The complete model for both small- and large-scale improvements

5S as a method will always reap benefits. To make sure that you build something sustainable that will continue to create value for your company for years to come, you have to start with people, not tools.


August 2017


A successful implementation of 5S has always been considered to be able to generate a high impact. Over the course of time, however, it seems that 5S has taken a slight turn towards either auditing usage or only partial implementation, leading to early decay and lacking sustainable results. Recently, Implement has had the pleasure of working through the 5S cycle, and these are our primary findings.

In January 2017, Implement worked with a European client to help with a 5S implementation in one of the assembly cells at their primary production site. An intense training of operators, managers, all the way to the CEO and group COO was initiated requiring them to be at full disposal for one full week. Afterwards, the assembly cell was stripped down, leading to the following facilitation of a complete rebuild (illustrations 1.1 and 1.2). During the rebuild, multiple points of optimisation were in scope such as drawings, flow of goods, tool placement, picking and the general visualisation of the entire area. Key to all the changes implemented was that they were completed through the new capabilities and skills of the employees working in the assembly cell with the proper empowerment given from the senior managers. This also meant that all changes were ones the employees themselves felt were necessary. They were not the work of managers or consultants coming from a predetermined list of desired changes. The single most important role of the managers and CXOs was to support and help make any decisions that might impact other areas or required investment.

After completion and the passing of the first week of implementation, approximately 60% of the assembly cell, as well as a temporary IT office next to it, had been removed. Floor marking for item placement and communications purposes was initiated, and the assembly could commence once more. The combined result was an increase in output of 110% – a drop in assembly time for the primary product from 106 minutes to 30 minutes – a reduction of 72%.

The motivation and way of thinking from the employees were what made this improvement so successful.

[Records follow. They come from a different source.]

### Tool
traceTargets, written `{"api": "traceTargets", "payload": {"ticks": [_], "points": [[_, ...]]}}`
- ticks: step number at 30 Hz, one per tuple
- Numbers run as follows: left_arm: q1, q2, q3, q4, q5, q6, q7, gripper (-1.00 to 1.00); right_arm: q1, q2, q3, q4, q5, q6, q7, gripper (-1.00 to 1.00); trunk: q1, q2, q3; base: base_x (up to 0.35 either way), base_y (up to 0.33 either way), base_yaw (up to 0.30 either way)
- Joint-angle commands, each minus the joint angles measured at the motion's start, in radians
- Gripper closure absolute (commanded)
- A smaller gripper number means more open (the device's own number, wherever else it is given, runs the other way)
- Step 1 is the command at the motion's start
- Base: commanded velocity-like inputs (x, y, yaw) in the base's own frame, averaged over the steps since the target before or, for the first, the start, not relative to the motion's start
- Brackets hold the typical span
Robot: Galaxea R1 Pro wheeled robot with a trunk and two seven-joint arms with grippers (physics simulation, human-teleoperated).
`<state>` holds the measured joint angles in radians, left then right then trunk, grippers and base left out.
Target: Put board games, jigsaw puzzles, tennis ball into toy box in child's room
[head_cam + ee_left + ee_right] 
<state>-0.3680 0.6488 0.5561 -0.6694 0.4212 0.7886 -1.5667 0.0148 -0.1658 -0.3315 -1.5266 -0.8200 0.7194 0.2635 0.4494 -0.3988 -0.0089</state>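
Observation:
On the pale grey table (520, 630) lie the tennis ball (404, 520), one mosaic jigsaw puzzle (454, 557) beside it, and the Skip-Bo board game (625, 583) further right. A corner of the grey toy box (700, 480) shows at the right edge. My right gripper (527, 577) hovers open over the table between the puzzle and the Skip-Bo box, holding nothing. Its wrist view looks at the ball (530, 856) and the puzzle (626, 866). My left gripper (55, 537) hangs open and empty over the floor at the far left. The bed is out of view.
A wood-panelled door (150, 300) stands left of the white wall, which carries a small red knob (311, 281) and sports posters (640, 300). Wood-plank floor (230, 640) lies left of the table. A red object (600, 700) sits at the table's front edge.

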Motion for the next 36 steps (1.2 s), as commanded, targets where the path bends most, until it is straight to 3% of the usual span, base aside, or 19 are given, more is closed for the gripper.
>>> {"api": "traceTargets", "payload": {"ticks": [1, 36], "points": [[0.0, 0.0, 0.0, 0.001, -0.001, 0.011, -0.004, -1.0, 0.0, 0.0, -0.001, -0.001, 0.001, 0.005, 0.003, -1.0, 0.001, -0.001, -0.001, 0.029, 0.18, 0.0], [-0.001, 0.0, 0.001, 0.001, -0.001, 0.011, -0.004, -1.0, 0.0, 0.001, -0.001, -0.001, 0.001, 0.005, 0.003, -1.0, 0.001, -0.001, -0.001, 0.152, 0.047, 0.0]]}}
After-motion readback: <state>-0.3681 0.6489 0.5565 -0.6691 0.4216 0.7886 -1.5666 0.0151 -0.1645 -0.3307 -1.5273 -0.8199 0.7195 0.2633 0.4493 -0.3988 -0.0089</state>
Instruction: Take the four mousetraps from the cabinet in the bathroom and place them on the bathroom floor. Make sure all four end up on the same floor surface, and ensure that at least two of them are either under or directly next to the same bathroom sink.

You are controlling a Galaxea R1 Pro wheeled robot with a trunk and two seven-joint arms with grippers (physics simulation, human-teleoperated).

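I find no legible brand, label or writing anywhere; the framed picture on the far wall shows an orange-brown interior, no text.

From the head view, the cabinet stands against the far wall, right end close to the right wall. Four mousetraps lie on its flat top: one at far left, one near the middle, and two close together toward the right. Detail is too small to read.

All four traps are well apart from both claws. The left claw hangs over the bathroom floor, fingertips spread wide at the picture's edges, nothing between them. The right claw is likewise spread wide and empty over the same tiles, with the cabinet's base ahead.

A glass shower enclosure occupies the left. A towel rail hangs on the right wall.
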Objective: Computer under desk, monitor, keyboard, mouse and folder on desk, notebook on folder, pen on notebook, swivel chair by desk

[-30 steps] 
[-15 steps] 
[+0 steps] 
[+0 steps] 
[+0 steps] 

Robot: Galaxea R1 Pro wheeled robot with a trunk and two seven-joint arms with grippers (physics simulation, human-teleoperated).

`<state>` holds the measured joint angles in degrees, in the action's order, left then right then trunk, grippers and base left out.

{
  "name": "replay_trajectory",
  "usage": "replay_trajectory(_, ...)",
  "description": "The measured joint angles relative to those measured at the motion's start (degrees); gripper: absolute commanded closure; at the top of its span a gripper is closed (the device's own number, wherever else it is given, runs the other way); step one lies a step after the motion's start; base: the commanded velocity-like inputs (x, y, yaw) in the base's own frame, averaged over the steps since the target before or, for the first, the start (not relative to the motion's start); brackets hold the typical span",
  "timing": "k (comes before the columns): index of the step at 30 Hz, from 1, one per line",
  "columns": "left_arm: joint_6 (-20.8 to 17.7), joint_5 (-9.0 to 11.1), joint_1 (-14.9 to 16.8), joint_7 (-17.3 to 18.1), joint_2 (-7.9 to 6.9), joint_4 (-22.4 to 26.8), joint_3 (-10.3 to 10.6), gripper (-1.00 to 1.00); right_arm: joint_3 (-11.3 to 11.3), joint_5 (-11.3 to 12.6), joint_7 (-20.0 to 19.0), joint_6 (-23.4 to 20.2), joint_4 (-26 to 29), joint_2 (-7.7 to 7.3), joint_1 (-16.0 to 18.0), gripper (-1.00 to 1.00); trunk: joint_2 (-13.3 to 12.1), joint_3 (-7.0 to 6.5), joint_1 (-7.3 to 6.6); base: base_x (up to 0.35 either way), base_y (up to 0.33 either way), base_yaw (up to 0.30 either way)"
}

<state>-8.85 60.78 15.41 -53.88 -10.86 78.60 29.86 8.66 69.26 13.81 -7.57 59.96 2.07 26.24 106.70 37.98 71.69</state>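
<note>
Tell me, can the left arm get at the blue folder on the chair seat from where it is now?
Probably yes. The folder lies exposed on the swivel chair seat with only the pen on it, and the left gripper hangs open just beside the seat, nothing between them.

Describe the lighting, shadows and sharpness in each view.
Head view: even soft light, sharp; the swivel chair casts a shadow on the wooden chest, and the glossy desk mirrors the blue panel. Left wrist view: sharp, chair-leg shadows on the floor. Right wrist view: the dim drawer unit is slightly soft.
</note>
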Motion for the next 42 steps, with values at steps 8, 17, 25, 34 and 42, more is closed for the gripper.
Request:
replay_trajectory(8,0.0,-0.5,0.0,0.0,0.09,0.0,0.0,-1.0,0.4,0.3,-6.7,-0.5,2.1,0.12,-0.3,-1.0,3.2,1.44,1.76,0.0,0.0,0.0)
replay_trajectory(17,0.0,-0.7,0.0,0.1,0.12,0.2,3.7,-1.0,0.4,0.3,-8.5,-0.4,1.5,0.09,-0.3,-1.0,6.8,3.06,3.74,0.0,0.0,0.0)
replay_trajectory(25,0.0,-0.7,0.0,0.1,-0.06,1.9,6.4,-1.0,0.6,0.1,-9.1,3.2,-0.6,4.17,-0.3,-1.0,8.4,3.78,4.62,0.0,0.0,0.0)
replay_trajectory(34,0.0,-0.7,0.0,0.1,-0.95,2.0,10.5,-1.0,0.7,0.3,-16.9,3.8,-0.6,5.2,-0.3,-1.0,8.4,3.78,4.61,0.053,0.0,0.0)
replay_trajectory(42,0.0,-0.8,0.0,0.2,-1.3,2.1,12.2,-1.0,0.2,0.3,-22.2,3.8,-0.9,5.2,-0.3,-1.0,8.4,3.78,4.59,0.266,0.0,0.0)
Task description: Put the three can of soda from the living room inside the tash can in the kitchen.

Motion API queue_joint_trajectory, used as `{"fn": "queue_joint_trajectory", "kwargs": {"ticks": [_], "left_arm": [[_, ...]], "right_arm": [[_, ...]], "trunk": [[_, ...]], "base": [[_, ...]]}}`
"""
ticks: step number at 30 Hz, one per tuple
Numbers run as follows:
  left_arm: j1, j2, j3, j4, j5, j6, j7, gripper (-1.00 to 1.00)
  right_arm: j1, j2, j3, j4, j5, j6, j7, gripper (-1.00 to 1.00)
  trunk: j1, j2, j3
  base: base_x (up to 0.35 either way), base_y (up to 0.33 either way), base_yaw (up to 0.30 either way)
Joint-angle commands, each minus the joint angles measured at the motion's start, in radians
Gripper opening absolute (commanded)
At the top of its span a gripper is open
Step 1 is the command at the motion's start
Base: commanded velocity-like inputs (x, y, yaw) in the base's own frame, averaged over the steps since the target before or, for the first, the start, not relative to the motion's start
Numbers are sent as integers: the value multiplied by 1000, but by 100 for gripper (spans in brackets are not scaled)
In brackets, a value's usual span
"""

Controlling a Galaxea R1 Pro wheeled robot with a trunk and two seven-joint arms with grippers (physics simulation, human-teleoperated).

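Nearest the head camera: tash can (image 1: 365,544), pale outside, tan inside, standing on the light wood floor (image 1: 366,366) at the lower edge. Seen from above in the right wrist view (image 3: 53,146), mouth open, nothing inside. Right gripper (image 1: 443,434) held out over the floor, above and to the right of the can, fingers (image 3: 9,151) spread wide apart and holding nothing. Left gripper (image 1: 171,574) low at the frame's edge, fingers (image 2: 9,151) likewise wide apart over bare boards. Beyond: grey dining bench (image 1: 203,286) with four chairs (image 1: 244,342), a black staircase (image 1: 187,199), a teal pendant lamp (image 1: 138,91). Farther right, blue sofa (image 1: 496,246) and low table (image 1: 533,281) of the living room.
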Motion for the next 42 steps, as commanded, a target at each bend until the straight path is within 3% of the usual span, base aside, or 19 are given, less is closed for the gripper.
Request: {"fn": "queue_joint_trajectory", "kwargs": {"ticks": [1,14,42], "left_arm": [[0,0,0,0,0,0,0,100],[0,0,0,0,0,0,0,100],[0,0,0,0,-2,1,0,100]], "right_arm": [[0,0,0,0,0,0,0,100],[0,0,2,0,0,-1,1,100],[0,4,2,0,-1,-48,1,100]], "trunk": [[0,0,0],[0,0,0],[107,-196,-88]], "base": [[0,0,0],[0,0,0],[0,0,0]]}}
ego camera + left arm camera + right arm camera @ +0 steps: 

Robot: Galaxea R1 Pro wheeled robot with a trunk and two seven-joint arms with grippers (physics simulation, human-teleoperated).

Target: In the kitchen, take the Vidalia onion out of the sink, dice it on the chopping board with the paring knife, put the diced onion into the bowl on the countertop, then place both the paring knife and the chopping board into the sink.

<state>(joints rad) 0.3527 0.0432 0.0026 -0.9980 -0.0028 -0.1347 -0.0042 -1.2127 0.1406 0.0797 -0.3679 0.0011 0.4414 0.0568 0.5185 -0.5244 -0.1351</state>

When the site was revisited four weeks after the project was completed, the same approach and way of thinking had already been applied to other areas, and a redesign had been done, resulting in similar results as for the first assembly cell – despite a continued high inflow of production tasks for assembly.

Before the work began and after the implementation:
Illustration 1.1 - before the work began
Illustration 1.1 - after the implementation

So why is it that some manage to reap the full benefits (such as the above-mentioned teams) while others struggle to create impact and sustainability?

A simple example is the fifth S – sustain. Here many companies end up with the implementation of an audit-like approach, simply checking whether the right tool is in the right place at the end of the day. In Japanese interpretations, it is about the discipline to dare to challenge the system to always support the reality in which it has to function. The right tool in the right place is a simple way to let an operator know if something is right or wrong, not for monitoring purposes.

This also ties in closely with the motivation, which was so critical to success in the case described. When feeling like we are being monitored, most of us lose our motivation and drive to improve our daily work, thereby losing the most important source of continuous improvement.

Without the aid of the operators and employees close to the process, companies struggle to reach the full potential. The ideas and improvements stop flowing after a relatively short period of time, and the system stagnates and eventually decays.

It is our opinion that 5S implementations should focus on developing the employees, first and foremost, and provide them with the confidence to follow standardised work and challenge it in order to reach continuous improvement. 5S must be built around the mission of the operator, his desire to improve and make the best possible conditions, and thereafter provide him with the capabilities to refine his own work. 5S is about changing the culture (our perception of things) to become more aligned and act towards continuous improvement.

Bringing this knowledge into perspective, the 5S and Lean journey still has a way to go in Scandinavia. The first steps have been taken, and now the next should revolve around thinking and focusing on the value created to gain the full impact. For 5S, the way to do this is by engaging people to do a little better and learn every day.

The most important points for each S
  • Sort: Decision-making – trust the employees to make the right choices.
  • Set: Employee and management engagement – managers should listen more.
  • Shine: This is where the usual confusion happens – think less cleaning, more maintenance.
  • Standardise: This should be done all the time –standardised work is the basis for Kaizen.
  • Sustain: Discipline that everyone follows and challenging the standardised work.